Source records
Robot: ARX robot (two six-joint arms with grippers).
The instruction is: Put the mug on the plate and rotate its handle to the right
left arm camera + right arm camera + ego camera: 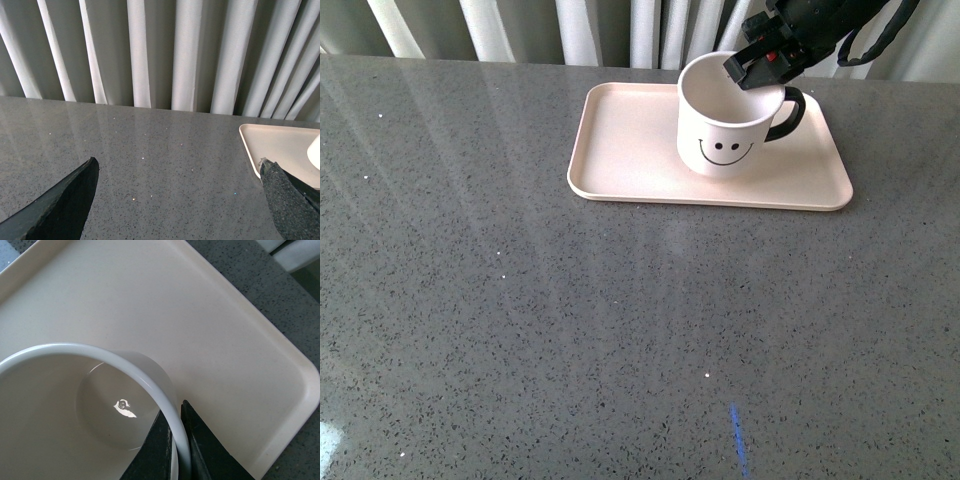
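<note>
Mug: white ceramic smiley-face mug [720, 120] stands upright on the plate, in its right half, with the face toward the camera.
Plate: flat pale pink-beige rectangular plate [620, 150] with a low rim, lying at the far side of the surface.
Handle: glossy black loop handle [790, 112] sticks out to the robot's right, angled a touch backward.
Right tool: black right tool [765, 60] reaches down from above and is clamped on the mug rim at the back right, just above the handle. The right wrist view shows one finger [157, 450] inside the wall, the other outside, and the rim pinched between them.
Why this grip: a rim pinch probably lets one tool both carry the mug and spin it about its upright axis. It also leaves the body and base free.
Left tool: left tool [179, 165] has its fingers spread wide with nothing between them. It sits low over the surface, left of the plate and likely parked out of the way.
Surface: dark grey speckled stone surface [570, 330], with a pale pleated curtain [185, 50] behind it.
Stage: the mug looks placed and the handle already reads right, so what is likely left is to let go and lift clear. Cannot tell if the base is fully seated.
Risk: the inner finger could drag the wall on exit and nudge the handle off its heading.
</note>
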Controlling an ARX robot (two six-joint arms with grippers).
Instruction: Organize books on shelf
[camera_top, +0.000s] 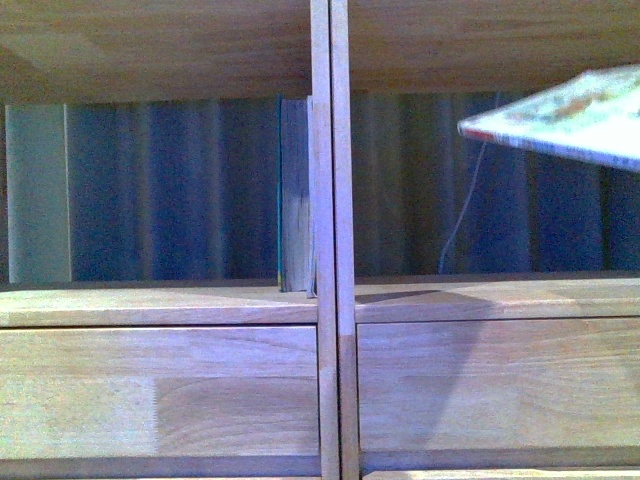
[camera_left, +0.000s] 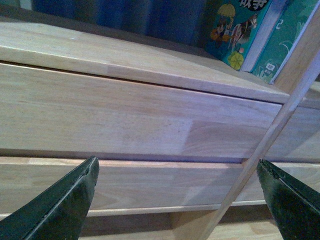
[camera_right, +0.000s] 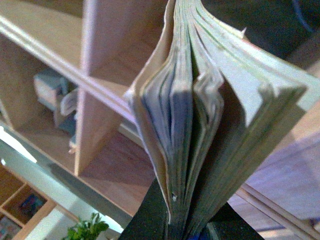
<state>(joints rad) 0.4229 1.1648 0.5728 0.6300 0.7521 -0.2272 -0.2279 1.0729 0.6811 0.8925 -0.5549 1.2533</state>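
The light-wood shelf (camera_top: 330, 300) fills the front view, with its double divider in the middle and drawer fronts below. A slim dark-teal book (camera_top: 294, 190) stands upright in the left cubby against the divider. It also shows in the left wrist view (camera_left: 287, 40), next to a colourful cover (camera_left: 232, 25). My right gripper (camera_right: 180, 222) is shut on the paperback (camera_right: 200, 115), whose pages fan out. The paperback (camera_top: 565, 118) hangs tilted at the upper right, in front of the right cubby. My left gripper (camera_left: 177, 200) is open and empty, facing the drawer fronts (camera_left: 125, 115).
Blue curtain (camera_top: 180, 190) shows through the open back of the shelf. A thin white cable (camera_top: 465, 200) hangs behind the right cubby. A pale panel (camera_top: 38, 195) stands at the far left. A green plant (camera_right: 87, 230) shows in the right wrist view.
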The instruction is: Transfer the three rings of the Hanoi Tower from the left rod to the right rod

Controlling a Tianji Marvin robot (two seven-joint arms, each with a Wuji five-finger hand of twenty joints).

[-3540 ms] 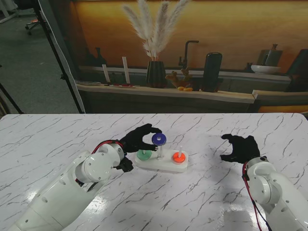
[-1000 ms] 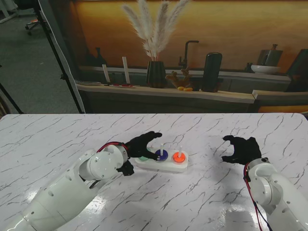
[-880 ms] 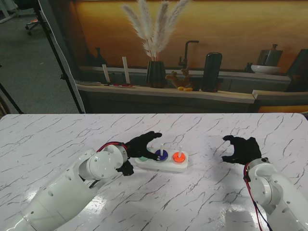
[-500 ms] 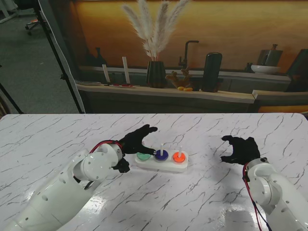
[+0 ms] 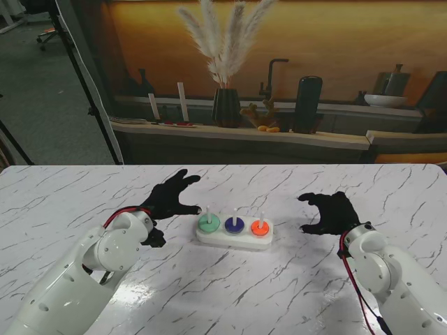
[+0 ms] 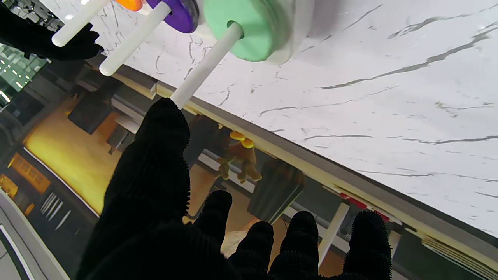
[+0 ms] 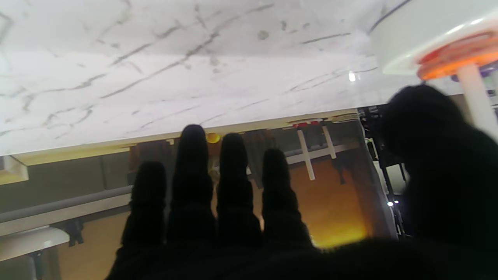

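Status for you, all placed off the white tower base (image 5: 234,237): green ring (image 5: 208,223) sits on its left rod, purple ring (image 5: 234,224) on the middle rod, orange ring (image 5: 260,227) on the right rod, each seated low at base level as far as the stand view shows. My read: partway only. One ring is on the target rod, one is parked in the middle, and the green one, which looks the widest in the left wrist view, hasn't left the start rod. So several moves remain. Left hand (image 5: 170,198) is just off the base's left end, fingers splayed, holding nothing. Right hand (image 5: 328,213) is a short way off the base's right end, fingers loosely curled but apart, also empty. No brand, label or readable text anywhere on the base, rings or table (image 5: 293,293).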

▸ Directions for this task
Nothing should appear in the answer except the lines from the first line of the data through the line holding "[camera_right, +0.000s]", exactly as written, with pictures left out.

▸ Written response
Robot: ARX robot (two six-joint arms with grippers).
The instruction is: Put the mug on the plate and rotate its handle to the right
left arm camera + right arm camera + ego camera: 
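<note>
Mug: white ceramic smiley-face mug [720, 120] stands upright on the plate, in its right half, with the face toward the camera.
Plate: flat pale pink-beige rectangular plate [620, 150] with a low rim, lying at the far side of the surface.
Handle: glossy black loop handle [790, 112] sticks out to the robot's right, angled a touch backward.
Right tool: black right tool [765, 60] reaches down from above and is clamped on the mug rim at the back right, just above the handle. The right wrist view shows one finger [157, 450] inside the wall, the other outside, and the rim pinched between them.
Why this grip: a rim pinch probably lets one tool both carry the mug and spin it about its upright axis. It also leaves the body and base free.
Left tool: left tool [179, 165] has its fingers spread wide with nothing between them. It sits low over the surface, left of the plate and likely parked out of the way.
Surface: dark grey speckled stone surface [570, 330], with a pale pleated curtain [185, 50] behind it.
Stage: the mug looks placed and the handle already reads right, so what is likely left is to let go and lift clear. Cannot tell if the base is fully seated.
Risk: the inner finger could drag the wall on exit and nudge the handle off its heading.
</note>
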Controlling an ARX robot (two six-joint arms with grippers).
Instruction: Organize books on shelf
[camera_top, +0.000s] 
[camera_left, +0.000s] 
[camera_right, +0.000s] 

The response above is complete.